ISO/IEC is intended to be used in any sector of activity. It specifies: a ) contents of command-response pairs exchanged at the interface,. b) means of. ISO , Section 5 contains basic organizations, data structures, file organization, file referencing methods, data referencing methods, This part of ISO/IEC supports the following two categories of files: . 0 — x x x — — —, File type. ISO/IEC (): “Information technology – Identification cards; Integrated circuit(s) cards . and one or more SC bytes as defined in ISO/IEC .
|Published (Last):||18 November 2016|
|PDF File Size:||18.44 Mb|
|ePub File Size:||5.13 Mb|
|Price:||Free* [*Free Regsitration Required]|
Figure 2 shows those for EF structures. Alternately, using secret internal data, the card computes a data element cryptographic checksum or digital signature and inserts it in the data sent to the outside world.
F I G U R E 2
Views Read Edit View history. Padding for confidentiality has an influence on transmission, the cryptogram 7186 or more blocks is longer than the plain text. The length field consists of one or more consecutive bytes. The security attributes, when they exist, define the allowed actions and the procedures to be performed to complete such actions. The order of the file identifiers is always in the direction parent to child.
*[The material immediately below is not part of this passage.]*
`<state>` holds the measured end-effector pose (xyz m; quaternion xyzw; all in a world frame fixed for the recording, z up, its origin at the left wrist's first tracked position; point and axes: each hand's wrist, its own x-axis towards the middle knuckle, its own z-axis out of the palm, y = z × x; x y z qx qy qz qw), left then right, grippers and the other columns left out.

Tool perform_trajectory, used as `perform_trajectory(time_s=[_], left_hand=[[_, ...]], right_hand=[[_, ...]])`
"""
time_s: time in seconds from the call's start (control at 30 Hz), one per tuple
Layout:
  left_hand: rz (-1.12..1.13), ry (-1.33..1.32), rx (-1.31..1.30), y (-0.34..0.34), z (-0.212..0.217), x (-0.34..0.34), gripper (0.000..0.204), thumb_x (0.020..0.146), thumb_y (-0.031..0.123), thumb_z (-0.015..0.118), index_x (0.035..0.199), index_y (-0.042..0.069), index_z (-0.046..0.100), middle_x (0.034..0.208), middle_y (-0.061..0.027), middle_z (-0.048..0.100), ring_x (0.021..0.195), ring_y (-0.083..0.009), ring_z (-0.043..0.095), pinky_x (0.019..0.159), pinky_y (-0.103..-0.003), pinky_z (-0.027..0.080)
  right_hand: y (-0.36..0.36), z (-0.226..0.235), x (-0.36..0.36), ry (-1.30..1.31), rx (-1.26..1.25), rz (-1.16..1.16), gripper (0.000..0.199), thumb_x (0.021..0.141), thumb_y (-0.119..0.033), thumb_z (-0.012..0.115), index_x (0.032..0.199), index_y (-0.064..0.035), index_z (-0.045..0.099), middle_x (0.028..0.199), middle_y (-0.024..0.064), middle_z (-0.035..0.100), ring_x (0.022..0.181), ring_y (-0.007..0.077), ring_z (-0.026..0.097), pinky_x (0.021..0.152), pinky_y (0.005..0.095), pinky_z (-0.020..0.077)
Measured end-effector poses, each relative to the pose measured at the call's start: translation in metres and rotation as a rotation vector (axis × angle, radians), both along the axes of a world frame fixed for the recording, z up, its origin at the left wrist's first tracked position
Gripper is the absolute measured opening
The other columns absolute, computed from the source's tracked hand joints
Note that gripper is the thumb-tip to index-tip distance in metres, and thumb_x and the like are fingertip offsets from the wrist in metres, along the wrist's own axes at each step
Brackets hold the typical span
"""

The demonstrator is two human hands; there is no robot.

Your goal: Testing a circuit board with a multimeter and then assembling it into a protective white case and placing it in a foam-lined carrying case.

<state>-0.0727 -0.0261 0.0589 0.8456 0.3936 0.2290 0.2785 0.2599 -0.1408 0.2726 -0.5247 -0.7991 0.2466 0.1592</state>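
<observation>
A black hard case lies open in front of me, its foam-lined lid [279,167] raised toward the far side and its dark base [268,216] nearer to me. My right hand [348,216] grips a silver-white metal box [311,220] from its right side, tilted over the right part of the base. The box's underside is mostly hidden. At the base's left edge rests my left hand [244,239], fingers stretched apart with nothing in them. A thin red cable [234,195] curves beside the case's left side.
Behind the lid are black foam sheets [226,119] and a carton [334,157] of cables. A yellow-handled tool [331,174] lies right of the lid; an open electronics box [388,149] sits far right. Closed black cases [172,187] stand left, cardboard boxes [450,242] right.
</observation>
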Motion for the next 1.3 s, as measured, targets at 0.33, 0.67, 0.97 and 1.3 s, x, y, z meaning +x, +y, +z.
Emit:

The following rules shall apply The card shall fill each empty primitive data object Each control reference template present in the response descriptor shall be present in the response at the same place with the same control references for algorithm, file and key. The first occurrence shall be the record with the specified identifier and in the first logical position; the last occurrence shall be the record with the specified identifier and in the last logical position.
Figure 1 — Logical file organization example.
If an empty reference data object for auxiliary data is present in the response descriptor, then it shall be full in the response. It encodes a class, a type and a number.
If no file reference is present, then the key reference is valid in the current DF. Personal verification through biometric methods”. Each time a reference is made with a record identifier, an indication shall specify the logical position of the target record the first or last occurrence, the next or previous occurrence relative to the record pointer: Therefore the first record record number one, 1 is the first created record.
Therefore a spcecific response corresponds to a specific command, referred to as a command-response pair. The length field consists of 1 or 3 consecutive bytes.
ISO standards by standard number.
In addition to the cryptogram mechanism, data confidentiality can be achieved by data concealment. According to its abstract, it specifies interindustry commands for integrated circuit cards either with contacts or without contacts that may be used for cryptographic operations.
When a file cannot be implicitly selected, it shall be possible to select it by at least one of the following methods: Such a body carries 1 or 2 length fields; B1 is [part of] the first length field.
For each command, an appropriate clause provides more detailed meanings.
ISO part 4 section 5 APDU level data structures
There shall be independence of activity ido one logical channel from activity on another one. In any command using secure messaging the following specific error conditions may occur: Annexes are provided that give examples of operations related to digital signatures, certificates and the import and export of asymmetric keys. It is an unsigned integer, limited to either 8 or 15 bits according to an option in the respective command.
Created inupdated inupdated in The splitting into data blocks shall be performed in the following way. The goal of secure messaging SM is to protect [part of] the messages to and from a card by ensuring two basic security functions: Cards with contacts — Dimensions and location of the contacts”.
Electronic signals and answer to reset for synchronous cards”. In the absence of an algorithm reference and is no mechanism is implicitly selected for confidentiality a default mechanism shall apply.
The result of an authentication may be logged in an internal EF according to the requirements of the application. Referencing by short EF identifier — Any EF may be referenced by a short EF identifier coded on 5 bits valued in the range from 1 to Decoding conventions for Le If the value filrtype Le is coded in 1 or 2 byte s where the bits are not all null, then the value of Le is equal to the value of the byte s which lies in the range from 1 to or ; the null value of all the bits means the maximum value of Le: List of International Electrotechnical Commission standards.